Я, конечно же, знала. То есть, кажется, знала. События последних недель так испортили мою голову, что я уже ни в чём не могла быть уверена. Когда-то давно, в эпоху моей спокойной и ровно текущей провинциальной жизни, я ничего не понимала в политике. Вряд ли стала понимать и сейчас.
— Что же вы не зашли к нему раньше? — спросила я вдруг. — Вдруг ему помощь нужна была?
Макс молчал. Он смотрел на часы, а я смотрела на него.
— Всё, мать Тереза, вперёд, — он нажал кнопку звонка перчаточным пальцем и прислушался. — Тихо. Думаю, нас не пригласят…
Нажал. Дверь не поддалась. И тут Макс достал из широких штанин КЛЮЧИ и ОТКРЫЛ ИМИ ДВЕРЬ пострадавшего гражданина Жака Бариновского!
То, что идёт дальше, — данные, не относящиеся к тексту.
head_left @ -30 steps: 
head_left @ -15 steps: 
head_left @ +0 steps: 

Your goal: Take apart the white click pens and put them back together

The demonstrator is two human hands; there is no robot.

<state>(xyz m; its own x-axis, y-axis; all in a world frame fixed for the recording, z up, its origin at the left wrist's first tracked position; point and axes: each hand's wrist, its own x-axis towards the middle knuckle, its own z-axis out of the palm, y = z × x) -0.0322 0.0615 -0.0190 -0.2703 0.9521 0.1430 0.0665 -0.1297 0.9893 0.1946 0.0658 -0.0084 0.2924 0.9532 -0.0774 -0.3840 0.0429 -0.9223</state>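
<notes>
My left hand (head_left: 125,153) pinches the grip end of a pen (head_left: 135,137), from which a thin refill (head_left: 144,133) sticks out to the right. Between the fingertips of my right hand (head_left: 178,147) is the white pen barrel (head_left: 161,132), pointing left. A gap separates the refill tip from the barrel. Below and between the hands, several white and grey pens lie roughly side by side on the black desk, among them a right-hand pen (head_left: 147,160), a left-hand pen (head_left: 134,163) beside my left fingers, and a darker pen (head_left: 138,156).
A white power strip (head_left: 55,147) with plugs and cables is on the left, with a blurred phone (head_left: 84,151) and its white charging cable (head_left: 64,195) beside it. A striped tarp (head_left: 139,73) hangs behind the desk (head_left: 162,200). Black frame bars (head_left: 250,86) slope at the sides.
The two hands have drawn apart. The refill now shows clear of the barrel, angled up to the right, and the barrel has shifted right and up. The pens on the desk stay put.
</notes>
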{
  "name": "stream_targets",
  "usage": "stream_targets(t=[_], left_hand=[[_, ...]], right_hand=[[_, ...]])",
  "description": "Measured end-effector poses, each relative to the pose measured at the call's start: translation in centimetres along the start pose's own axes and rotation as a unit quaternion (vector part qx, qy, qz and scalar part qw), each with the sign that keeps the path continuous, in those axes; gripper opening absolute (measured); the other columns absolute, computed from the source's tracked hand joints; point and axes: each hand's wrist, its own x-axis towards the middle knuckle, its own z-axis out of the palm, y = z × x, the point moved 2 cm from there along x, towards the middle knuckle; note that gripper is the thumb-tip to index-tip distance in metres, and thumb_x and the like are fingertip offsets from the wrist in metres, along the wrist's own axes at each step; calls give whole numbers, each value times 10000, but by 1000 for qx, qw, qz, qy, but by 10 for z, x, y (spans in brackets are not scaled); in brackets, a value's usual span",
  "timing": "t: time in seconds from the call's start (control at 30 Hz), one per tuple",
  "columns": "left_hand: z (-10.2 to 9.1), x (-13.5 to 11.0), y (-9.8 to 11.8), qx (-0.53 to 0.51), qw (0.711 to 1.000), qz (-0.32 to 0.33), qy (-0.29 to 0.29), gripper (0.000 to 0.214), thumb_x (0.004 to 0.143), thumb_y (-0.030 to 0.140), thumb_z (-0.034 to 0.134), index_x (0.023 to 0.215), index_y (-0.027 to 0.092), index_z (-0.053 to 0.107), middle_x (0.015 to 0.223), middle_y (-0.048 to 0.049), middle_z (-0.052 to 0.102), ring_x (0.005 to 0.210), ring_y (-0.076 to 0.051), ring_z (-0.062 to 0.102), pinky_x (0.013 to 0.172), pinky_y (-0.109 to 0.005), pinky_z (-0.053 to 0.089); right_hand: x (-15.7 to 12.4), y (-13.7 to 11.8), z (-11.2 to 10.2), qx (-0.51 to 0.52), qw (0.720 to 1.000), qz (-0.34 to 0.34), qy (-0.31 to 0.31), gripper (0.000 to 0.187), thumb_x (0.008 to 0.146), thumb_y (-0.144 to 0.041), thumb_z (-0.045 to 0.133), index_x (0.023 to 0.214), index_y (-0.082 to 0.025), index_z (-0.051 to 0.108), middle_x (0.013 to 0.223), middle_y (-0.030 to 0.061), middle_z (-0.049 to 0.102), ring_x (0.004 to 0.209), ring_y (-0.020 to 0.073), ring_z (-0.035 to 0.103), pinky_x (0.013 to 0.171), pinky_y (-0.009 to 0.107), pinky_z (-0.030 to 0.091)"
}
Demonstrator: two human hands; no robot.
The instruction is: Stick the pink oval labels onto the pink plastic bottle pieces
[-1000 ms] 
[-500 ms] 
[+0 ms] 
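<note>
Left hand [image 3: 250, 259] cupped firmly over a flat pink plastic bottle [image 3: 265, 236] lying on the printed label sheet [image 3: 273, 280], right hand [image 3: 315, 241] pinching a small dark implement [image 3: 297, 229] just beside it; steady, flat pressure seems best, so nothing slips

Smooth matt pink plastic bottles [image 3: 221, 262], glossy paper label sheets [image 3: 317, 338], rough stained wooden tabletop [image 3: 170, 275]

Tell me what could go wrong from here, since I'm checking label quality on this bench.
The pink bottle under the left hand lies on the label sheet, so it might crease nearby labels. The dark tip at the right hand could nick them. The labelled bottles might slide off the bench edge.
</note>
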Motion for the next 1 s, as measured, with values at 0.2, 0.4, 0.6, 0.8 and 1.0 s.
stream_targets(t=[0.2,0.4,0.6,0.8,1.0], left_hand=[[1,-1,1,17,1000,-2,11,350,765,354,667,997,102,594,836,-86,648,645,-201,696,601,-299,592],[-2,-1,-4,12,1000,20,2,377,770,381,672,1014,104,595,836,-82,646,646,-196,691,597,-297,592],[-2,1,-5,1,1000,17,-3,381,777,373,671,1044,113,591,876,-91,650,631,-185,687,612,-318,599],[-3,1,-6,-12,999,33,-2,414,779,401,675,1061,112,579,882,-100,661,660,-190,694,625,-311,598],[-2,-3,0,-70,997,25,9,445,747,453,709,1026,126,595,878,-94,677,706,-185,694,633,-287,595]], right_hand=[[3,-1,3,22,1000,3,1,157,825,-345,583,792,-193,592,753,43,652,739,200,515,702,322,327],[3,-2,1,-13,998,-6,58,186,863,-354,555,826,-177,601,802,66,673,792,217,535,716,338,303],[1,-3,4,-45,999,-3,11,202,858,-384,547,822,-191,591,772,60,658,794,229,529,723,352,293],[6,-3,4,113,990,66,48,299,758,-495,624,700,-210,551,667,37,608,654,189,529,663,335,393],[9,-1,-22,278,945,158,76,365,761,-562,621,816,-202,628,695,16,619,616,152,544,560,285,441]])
Краем мозга я зафиксировала этот момент. Пару метров топала вслед за Максом по коридору и пыталась сформулировать вопрос. Ох, как много новых неприятных ощущений забеспокоило меня!
— Жак! Жак Рудольфович! О, мама мия, язык вывихнул, — он на ходу обернулся ко мне. — Не скорби раньше времени, возможно, он просто напился пьян и валяется среди фикусов… Жак Рудольфович! Мы тут гостили у Инги Васильевны и слышали шум! Решили заглянуть по-соседски! Жак Рудольфович!
Действительно, вокруг валялись фикусы и битая посуда. И ещё — стулья с высокими спинками, лакированными ножками вверх. Стол-аквариум сверкал оголённой подсвеченной спиной, расписная салфетка-скатерть валялась на полу, обёрнутая вокруг ноги человека, который, в свою очередь, лежал рядом со столом. Шея человека была замотана дымчатым шарфом, в руке мрачно поблёскивала вилка, а голые ворсистые ноги лежали на раздавленном гарнире. Макс подошёл ближе, скользя по звонким огурчикам.